Essentials (NZWxBXSB)F1 male mice develop antibodies beta2-glycoprotein I (β2GPI) and hypertension. A1-A1 is a soluble analogue of ApoE receptor 2 with a high affinity for β2GPI/antibody complexes. A1-A1 improved blood pressure and arterial elastance in (NZWxBXSB)F1 male mice. A1-A1 had no adverse effects on the hemodynamics of healthy mice.

SUMMARY

Background Antiphospholipid syndrome (APS) is diagnosed based on the presence of antiphospholipid antibodies and clinical thrombosis or fetal loss during pregnancy. Lupus-prone (NZWxBXSB)F1 male mice are the mouse model of spontaneous APS. They develop anti-β2GPI antibodies, microinfarcts and hypertension. ApoER2 is a receptor that contributes to anti-β2GPI-dependent thrombosis in APS by down-regulating endothelial nitric oxide synthase activation. Objectives A1-A1 is a small protein constructed from two identical ligand-binding modules from ApoER2, containing the binding site for β2GPI. We studied how treatment with A1-A1 affects the development of hypertension in (NZWxBXSB)F1 male mice. Methods We treated (NZWxBXSB)F1 male mice with A1-A1 for up to 4 weeks and examined changes in hemodynamics by left ventricular pressure-volume loop measurements. Results We observed improvements in blood pressure in the A1-A1 treated mice.
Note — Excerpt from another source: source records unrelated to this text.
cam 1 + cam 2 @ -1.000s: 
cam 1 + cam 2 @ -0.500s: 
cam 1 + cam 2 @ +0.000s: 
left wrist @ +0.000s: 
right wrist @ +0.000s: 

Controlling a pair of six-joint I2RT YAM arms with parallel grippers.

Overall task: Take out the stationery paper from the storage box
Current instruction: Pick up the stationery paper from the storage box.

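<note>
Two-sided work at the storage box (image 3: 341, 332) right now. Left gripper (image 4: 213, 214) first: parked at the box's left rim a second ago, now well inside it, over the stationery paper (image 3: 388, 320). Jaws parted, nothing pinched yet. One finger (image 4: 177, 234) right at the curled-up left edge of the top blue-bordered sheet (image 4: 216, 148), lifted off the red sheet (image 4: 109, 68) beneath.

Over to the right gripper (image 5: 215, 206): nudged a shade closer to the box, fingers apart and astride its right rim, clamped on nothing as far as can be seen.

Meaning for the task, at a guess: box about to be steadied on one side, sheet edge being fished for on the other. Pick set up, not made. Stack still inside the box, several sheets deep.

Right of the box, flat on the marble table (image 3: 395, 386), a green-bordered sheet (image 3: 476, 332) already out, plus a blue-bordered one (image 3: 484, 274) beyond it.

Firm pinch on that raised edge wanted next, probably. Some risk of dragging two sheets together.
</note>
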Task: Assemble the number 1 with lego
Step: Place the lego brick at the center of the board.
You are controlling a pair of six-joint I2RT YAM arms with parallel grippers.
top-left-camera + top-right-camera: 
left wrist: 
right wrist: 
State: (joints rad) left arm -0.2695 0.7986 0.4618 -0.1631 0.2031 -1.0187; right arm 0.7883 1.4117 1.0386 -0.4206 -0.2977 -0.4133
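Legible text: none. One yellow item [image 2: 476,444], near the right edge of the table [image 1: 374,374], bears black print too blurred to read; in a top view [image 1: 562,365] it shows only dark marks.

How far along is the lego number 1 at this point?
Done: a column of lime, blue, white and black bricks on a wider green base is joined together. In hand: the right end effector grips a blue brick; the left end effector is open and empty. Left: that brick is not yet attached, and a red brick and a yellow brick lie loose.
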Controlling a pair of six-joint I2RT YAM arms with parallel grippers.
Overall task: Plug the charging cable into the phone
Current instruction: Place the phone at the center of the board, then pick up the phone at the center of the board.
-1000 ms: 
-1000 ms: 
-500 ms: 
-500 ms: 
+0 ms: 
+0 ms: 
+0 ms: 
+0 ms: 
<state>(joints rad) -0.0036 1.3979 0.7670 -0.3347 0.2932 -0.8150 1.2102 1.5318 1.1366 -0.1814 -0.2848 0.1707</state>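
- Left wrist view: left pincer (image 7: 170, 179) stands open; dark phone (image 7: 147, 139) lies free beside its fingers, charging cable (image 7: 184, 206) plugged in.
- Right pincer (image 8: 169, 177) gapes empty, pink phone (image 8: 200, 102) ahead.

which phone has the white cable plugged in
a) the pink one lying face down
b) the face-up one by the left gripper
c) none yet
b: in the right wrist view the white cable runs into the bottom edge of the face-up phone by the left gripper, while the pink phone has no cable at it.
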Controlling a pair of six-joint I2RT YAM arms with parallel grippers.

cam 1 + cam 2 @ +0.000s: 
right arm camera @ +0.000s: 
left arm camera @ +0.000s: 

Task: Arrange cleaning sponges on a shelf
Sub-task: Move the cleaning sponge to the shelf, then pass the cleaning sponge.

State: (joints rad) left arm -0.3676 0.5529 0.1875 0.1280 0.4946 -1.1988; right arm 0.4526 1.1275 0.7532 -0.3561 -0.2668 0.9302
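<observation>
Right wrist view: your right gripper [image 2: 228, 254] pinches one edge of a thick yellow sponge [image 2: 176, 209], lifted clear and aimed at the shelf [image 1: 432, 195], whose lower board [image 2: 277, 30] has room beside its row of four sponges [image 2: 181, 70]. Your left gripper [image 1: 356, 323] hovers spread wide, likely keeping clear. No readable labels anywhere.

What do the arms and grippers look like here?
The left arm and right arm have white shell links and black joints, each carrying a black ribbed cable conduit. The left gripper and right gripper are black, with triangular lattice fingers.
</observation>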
A1-A1 prevented the deterioration of arterial elastance by decreasing systemic resistance and improving vessel compliance. We did not detect any adverse effects of the treatment in either male mice or in apparently healthy female (NZWxBXSB)F1 mice. Conclusions We demonstrated that A1-A1, which is a soluble analog of ApoER2 that binds pathological β2GPI/anti-β2GPI complexes, has a positive impact on hemodynamics in lupus-prone mice with spontaneous anti-β2GPI antibodies and hypertension.